# Thread: Stuck on simple trig

1. ## Stuck on simple trig

Hi everyone

I'm stuck on (ii).. I can't figure it out. I breezed through the rest of the questions but I haven't got this yet. It needs to be done by Monday so I will work on it during that time and if I don't get it I will check back here. If anyone wants to help, can you try and give me just a hint rather than the full explanation? I would love to work it out "myself". Haha

2. ## Re: Stuck on simple trig

I'm not sure, but it seems that if you would at b from 2 different points you might get something:

b^2 = a^2 - d^2 and b^2 = c^2 - d^2 , hope this helps,

dokrbb

3. ## Re: Stuck on simple trig

Hmm.. Thanks for the reply, but those are not right angles necessarily so Pythagoras' theorem won't work. Just confirming, I know the answer to question (i), but not (ii). I think (ii) might have something to do with constructing other triangles... Maybe somehow joining the two that are on JF?

4. ## Re: Stuck on simple trig

oh, sorry - I briefly looked at the image and stupidly saw there a right angle,

No worries

6. ## Re: Stuck on simple trig

I think this might be the key!

7. ## Re: Stuck on simple trig

Okay so I don't know if anyone is actually reading this but I know I can now solve the question if I prove that angle IHJ = angle HJI + angle CDI. I am struggling to prove this but I feel like I have made progress.

8. ## Re: Stuck on simple trig

To be franc i am not getting an idea. In case you show your work on the problem i might get some idea.

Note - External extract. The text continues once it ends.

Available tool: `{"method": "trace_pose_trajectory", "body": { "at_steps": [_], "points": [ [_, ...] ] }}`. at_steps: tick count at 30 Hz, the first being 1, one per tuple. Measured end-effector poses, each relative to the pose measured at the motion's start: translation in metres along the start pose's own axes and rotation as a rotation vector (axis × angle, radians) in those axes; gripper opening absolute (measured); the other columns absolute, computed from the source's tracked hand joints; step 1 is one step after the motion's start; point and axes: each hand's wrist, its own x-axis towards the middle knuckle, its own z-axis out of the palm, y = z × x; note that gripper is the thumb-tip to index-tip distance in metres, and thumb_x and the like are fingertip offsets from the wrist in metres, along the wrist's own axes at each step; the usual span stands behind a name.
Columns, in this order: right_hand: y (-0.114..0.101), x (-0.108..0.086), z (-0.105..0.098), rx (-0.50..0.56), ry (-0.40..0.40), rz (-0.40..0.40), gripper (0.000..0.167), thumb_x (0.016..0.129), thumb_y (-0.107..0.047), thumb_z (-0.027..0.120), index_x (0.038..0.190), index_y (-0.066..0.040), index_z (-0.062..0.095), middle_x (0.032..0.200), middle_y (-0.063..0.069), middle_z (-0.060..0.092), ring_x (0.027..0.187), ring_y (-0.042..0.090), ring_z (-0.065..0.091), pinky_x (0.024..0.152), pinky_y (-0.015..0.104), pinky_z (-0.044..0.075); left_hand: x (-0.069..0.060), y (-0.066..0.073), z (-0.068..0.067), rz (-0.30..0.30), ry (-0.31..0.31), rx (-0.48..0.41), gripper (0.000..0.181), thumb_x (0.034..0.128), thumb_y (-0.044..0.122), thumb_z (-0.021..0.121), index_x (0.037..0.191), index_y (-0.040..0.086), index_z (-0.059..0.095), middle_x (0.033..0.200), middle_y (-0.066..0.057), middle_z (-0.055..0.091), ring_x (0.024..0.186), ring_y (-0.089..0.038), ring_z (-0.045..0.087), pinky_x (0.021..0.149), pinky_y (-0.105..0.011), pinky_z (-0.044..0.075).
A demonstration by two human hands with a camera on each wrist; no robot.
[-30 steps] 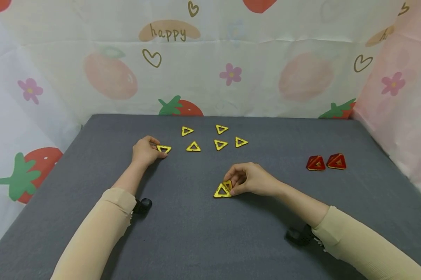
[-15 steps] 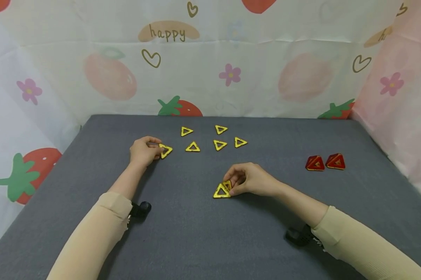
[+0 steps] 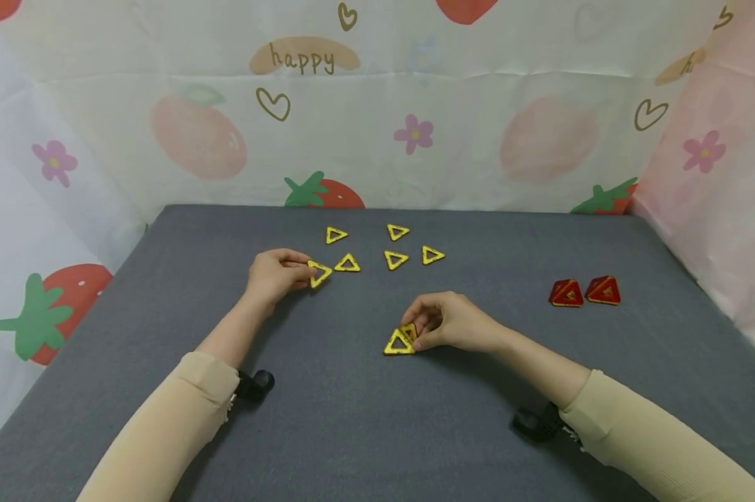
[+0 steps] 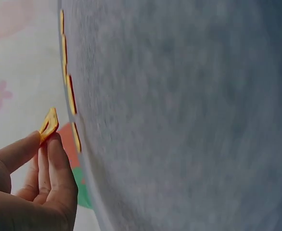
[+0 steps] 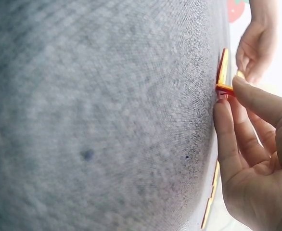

9. ## Re: Stuck on simple trig

Are you hinting that you know the answer? Look I have done as much as I can to this point

10. ## Re: Stuck on simple trig

I might be wrong again, but maybe you should use the congruence properties for (Side Angle Side) for the triangles HGF and CGB...

I would really want to see the final answer

11. ## Re: Stuck on simple trig

Okay well I figured it out. In the picture where I cut the triangles out and put them together, it is a right angled triangle. You can say the large triangle has internal angles IHJ, GHF and the other angle is the sum of the four angles HJI, CDI, CBG, and GFH. Now, you could say angle IHJ has an angle x and so GHF has an angle of 90 - x (because it's a straight angle in the original diagram, subtracting a right angle from the square, therefore the two angles add to 90). Now, since those are two angles of the large triangle, we can find the third (y) by saying
y = 180 - x - (90 - x)
y = 180 - x - 90 + x
y = 90
Therefore, the large triangle created from the four small triangles has a right angle at the vertex that all triangles meet at. This triangle has a hypotenuse 4d and a median b (splits the hypotenuse into two lengths of 2d). Now, there is a theorem that says that the median of a right angled triangle that meets the hypotenuse is half the length of the hypotenuse (basically because if you split the triangle along the median it creates two isosceles triangles, here is a great proof Lesson Median drawn to the hypotenuse of a right triangle). This means that b = (4d)/2, and b = 2d. So there you go

12. ## Re: Stuck on simple trig

cool, thanks for posting